I need to generate incompressible data into arbitrarily sized character arrays really fast. Thus, good random number generator algorithms such as Mersenne Twister cannot be used due to poor performance. I have also ruled out the C standard library random number generator functions as they are not inline functions so the call overhead is too high and besides, they are not thread-safe. I have selected the Numerical Recipes linear congruential generator (a = 1664525, c=1013904223, see http://en.wikipedia.org/wiki/Linear_congruential_generator) as the random number generator.

Now, the RNG generates 32-bit random numbers yet the array is 8-bit character array. I could do bitshifts and masks to convert one 32-bit random number into four 8-bit random numbers, but that's way too slow. Thus, I really need to access the 8-bit character array as a 32-bit integer array.

I have the following loop (or actually, I have an unrolled version of it followed by a non-unrolled version of it followed by a final loop to generate 8-bit random numbers in case sz wasn't divisible by 4):

while (off+4 <= sz)
{
    uint32_t x = randNr(&ctxlocal); // An inline function
    *(uint32_t*)(ar+off) = x;
    off += 4;
}

which accesses the 8-bit character array as a 32-bit integer array. Now, I'm concerned that the access may be unaligned. This may have two effects: (1) on non-x86/AMD64 processors, the unaligned access may fail, (2) on x86/AMD64 processors, the unaligned access may be too slow. However, I tested the program with unaligned arrays on an x86 processor and it wasn't slower than it was with aligned arrays so the potential effect (2) doesn't seem to apply. However, (1) is still true on RISC architectures. I don't have now access to any RISC machine to test how it would fail on such machines.

Should I add a loop to generate few 8-bit integers to first to make the 32-bit access always aligned? I'm concerned that the loop would reduce performance while offering no benefits for x86/AMD64 processors. We're not planning to run the software ever on non-x86/AMD64 processors.

Furthermore, the actual current use case of the function is calling it for buffers returned by malloc(), which should be anyway aligned. But somebody, someday could in theory abuse the function on RISC processors by calling it for arrays that are unaligned. The results of such abuse depending on the processor architecture may be disastrous.

It's also ok to answer if there are ways to quickly generate incompressible data that are better than the current approach of using the Numerical Recipes random number generator and accessing the 8-bit char array as a 32-bit int array. Note that the program should run on 32-bit architectures quickly too, so proposing a 64-bit random number generator doesn't count as better.

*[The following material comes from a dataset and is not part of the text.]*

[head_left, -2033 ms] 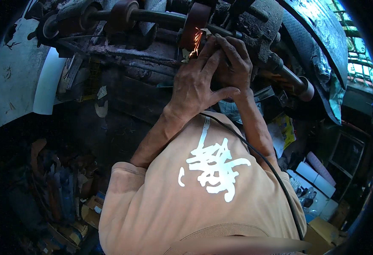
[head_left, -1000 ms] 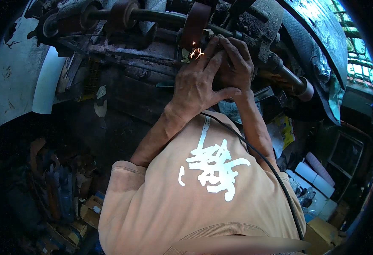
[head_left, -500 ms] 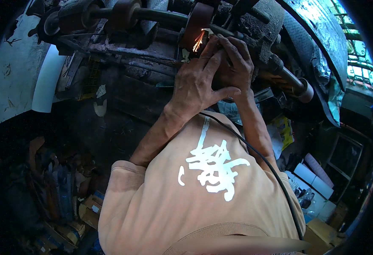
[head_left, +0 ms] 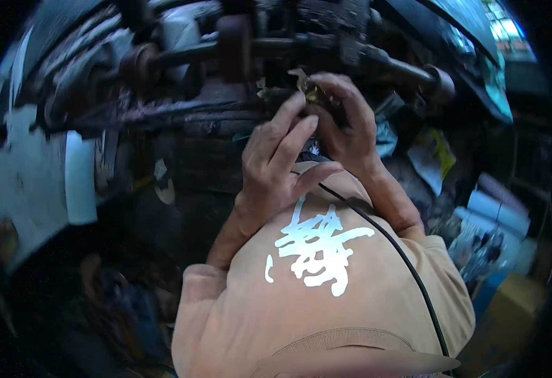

Have you heard of the PGC Family generator , the algorithm is quite simple and also very fast with a good entropy. A video of the talk describing generator.

Which is also largely better than a simple LCG.

Answer

I recently stumble upon this article as I had the same concerns of cache impact on alignment. which suggest that in specific situation access to unaligned data could have a big impact on performance.